■ TASK GOAL: In the material below, find the line that contains "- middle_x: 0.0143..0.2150" and the line that contains "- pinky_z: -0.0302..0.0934", then write out exactly those two lines and everything between them.

■ RECORDS:
━━━━━━━━━━
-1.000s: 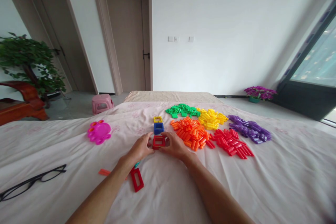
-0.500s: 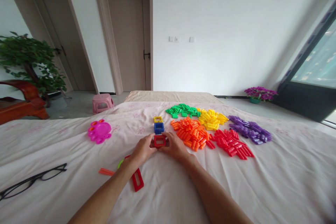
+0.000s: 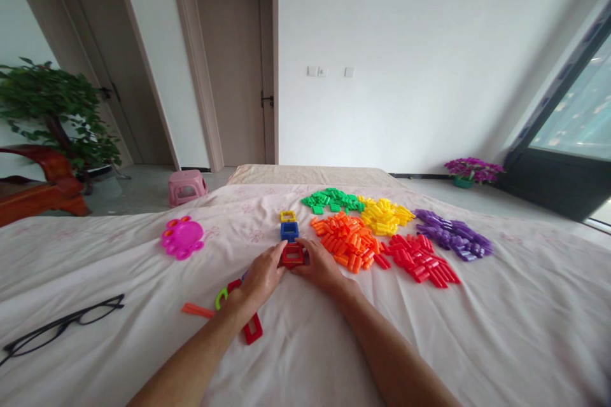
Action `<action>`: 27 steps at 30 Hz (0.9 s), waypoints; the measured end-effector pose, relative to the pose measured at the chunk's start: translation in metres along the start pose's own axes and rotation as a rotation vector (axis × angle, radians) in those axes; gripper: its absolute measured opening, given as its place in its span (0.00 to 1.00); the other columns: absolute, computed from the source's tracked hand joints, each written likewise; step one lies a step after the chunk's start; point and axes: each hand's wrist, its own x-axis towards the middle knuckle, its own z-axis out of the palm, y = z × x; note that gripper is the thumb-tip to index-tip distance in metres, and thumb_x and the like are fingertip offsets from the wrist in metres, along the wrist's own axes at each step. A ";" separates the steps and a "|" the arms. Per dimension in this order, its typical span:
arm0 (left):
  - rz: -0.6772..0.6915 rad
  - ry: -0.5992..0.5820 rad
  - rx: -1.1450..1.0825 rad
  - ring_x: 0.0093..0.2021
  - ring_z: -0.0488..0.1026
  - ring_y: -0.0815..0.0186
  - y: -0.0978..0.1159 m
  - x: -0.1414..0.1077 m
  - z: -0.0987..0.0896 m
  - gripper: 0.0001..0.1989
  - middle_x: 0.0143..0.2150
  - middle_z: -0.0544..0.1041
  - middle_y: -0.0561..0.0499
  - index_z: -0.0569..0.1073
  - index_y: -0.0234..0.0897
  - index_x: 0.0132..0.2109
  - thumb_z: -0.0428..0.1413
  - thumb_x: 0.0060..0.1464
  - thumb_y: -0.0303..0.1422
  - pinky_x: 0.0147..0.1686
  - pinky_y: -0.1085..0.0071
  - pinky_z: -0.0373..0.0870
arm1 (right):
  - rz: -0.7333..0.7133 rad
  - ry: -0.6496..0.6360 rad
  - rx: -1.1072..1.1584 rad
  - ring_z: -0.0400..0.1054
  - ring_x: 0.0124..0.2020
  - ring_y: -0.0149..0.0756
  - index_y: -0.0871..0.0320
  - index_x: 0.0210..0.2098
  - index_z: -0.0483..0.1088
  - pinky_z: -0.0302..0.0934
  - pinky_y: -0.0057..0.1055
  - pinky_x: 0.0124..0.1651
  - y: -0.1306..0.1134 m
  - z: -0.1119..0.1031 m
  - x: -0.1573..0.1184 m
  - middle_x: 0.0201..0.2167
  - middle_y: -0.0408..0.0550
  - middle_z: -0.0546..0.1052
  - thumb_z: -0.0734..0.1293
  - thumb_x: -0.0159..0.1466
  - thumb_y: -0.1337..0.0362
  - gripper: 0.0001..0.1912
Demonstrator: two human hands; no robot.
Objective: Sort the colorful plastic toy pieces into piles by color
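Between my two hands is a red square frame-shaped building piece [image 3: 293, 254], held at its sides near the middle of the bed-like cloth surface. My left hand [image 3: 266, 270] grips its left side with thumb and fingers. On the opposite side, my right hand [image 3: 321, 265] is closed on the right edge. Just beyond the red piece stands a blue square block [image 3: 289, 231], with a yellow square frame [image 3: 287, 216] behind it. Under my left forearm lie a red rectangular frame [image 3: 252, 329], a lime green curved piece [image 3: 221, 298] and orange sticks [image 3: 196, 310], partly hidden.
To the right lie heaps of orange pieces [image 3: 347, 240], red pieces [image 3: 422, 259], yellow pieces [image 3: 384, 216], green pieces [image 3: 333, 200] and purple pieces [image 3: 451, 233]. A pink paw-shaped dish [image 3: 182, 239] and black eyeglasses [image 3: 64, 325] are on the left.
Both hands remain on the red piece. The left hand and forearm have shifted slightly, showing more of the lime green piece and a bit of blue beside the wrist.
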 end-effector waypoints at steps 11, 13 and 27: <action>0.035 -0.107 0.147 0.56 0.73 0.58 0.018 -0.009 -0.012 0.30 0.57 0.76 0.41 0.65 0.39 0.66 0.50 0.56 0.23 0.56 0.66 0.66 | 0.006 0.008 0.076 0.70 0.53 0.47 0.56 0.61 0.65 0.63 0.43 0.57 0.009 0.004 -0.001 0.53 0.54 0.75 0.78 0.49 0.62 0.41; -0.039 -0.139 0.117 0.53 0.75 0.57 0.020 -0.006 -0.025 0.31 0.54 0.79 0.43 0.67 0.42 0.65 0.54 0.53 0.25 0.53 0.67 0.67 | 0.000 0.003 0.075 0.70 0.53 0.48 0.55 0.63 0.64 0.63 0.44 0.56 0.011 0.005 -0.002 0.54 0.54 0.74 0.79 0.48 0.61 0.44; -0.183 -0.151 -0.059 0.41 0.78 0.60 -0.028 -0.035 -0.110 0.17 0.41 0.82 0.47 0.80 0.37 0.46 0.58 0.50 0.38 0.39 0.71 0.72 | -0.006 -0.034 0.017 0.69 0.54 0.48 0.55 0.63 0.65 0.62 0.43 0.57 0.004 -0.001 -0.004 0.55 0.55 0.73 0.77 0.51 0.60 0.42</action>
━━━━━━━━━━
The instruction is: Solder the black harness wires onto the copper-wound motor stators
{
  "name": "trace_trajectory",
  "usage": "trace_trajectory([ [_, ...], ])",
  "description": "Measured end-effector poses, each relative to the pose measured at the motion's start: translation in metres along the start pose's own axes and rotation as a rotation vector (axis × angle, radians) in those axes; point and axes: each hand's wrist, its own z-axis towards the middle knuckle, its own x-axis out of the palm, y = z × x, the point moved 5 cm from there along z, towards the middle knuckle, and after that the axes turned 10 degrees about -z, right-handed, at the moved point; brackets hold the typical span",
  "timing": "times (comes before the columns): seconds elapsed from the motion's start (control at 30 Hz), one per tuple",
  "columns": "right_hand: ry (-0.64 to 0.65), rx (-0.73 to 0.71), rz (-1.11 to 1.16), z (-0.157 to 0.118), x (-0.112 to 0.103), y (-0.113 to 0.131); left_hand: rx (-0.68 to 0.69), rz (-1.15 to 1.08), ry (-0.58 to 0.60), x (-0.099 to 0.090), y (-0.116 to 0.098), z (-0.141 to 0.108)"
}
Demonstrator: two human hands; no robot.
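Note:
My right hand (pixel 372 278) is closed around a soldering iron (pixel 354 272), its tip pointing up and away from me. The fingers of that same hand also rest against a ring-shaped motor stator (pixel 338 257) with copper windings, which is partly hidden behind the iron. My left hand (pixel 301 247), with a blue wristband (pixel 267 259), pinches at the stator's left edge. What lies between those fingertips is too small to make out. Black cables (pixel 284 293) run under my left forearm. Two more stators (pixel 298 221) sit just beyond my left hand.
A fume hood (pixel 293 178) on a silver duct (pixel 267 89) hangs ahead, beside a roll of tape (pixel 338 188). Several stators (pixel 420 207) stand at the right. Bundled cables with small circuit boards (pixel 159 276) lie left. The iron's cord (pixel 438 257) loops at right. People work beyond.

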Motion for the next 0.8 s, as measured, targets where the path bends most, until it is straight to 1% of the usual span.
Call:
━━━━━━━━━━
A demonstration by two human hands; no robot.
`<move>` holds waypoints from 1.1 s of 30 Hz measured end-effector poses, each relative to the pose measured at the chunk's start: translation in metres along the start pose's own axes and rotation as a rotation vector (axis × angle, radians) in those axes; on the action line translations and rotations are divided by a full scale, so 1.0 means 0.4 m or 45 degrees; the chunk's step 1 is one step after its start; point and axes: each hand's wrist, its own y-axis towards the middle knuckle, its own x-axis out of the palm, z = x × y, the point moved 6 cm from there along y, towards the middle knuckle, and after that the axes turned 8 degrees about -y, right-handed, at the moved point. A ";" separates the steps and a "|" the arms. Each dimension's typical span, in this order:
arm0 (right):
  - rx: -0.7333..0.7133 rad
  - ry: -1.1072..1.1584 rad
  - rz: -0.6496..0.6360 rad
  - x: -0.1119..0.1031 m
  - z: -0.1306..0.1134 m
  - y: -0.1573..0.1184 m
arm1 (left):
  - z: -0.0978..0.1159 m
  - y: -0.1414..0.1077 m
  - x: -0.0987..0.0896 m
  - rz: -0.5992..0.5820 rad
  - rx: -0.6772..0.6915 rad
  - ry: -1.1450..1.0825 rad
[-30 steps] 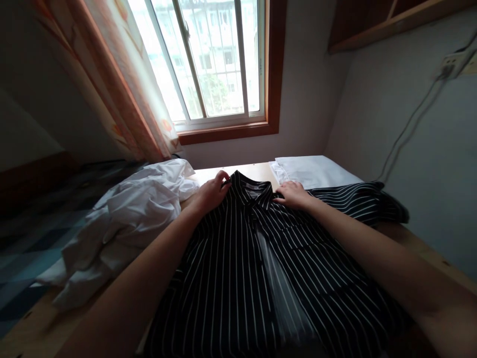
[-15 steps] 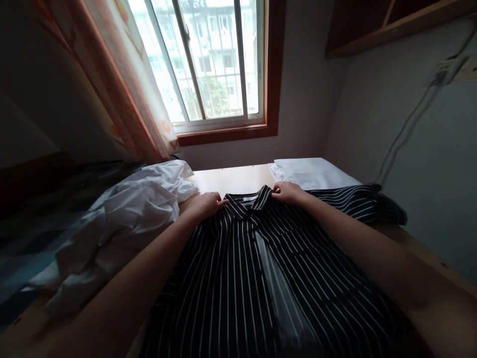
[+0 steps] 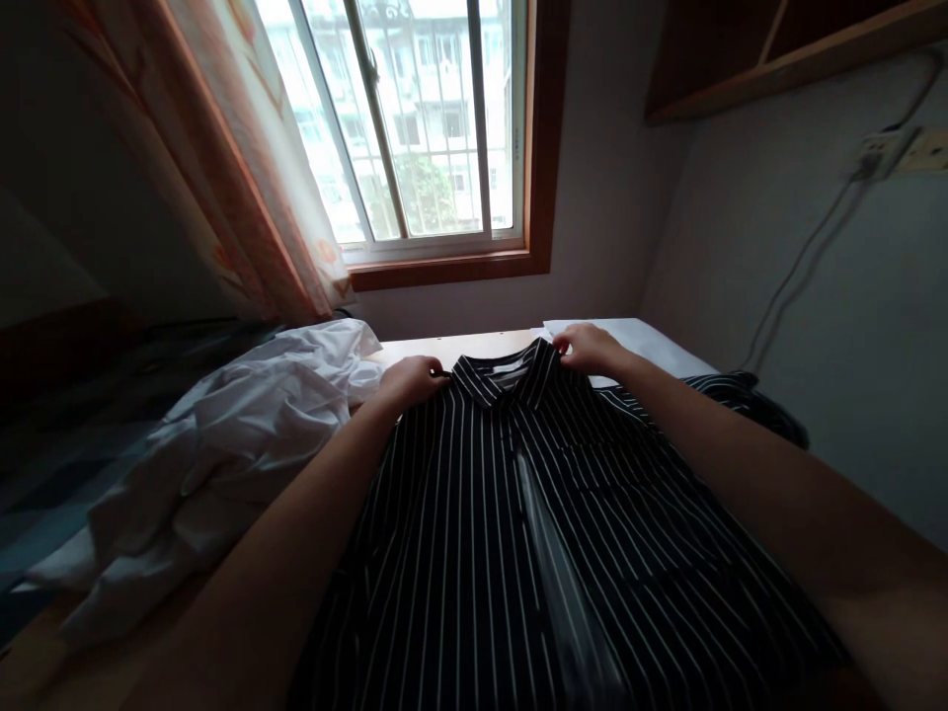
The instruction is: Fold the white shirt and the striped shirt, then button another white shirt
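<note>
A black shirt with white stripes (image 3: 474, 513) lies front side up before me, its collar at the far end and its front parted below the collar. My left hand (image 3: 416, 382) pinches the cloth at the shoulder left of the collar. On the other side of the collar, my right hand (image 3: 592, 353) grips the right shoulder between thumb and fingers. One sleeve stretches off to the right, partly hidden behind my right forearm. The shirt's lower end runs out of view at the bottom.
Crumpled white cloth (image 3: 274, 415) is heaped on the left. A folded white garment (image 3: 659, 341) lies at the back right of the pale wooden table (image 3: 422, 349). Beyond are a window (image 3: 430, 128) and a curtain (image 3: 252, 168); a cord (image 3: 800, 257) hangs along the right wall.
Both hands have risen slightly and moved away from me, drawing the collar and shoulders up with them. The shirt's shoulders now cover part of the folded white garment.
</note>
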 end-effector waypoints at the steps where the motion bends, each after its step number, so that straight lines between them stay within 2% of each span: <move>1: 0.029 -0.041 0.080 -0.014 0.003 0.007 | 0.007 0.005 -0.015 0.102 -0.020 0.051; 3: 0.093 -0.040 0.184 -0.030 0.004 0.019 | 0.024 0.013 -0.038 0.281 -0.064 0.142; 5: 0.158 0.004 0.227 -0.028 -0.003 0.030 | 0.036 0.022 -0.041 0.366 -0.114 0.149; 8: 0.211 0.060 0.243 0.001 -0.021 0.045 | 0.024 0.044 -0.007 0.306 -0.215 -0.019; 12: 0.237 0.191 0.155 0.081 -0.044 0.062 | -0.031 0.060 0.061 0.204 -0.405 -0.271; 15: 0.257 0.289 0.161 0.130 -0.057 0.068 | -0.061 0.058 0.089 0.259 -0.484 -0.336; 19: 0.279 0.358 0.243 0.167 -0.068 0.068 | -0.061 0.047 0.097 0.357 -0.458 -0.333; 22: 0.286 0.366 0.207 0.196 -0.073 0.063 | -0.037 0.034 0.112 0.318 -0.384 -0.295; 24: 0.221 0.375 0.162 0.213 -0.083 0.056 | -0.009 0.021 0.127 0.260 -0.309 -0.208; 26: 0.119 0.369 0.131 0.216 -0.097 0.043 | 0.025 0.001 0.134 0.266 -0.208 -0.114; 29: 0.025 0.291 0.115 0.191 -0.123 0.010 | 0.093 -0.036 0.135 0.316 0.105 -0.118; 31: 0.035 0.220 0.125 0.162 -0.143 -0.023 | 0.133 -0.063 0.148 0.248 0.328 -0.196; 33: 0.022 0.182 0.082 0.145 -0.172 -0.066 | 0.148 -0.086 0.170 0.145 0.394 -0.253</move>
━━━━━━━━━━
■ TASK ANSWER:
  - middle_x: 0.0143..0.2150
  - middle_z: -0.0544..0.1041
  - middle_y: -0.0561..0.0499
  - index_z: -0.0569..0.1073
  - index_y: -0.0234..0.0897
  - index_x: 0.0132..0.2109
  - thumb_z: -0.0428..0.1413
  - thumb_x: 0.0060..0.1464
  - thumb_y: -0.0303..0.1422
  - pinky_x: 0.0147..0.1686
  - pinky_y: -0.1085..0.0071
  - pinky_z: -0.0373..0.0870
arm1 (right):
  - rz: -0.7333..0.7133 rad
  - ry: -0.6496..0.6360 rad
  - rx: -1.1072..1.1584 rad
  - ring_z: -0.0400..0.1054
  - ring_x: 0.0124..0.2020
  - ring_y: -0.0149..0.0756
  - index_y: -0.0871..0.0320
  - index_x: 0.0210..0.2098
  - index_z: -0.0483..0.1088
  - pinky_z: -0.0302..0.0934

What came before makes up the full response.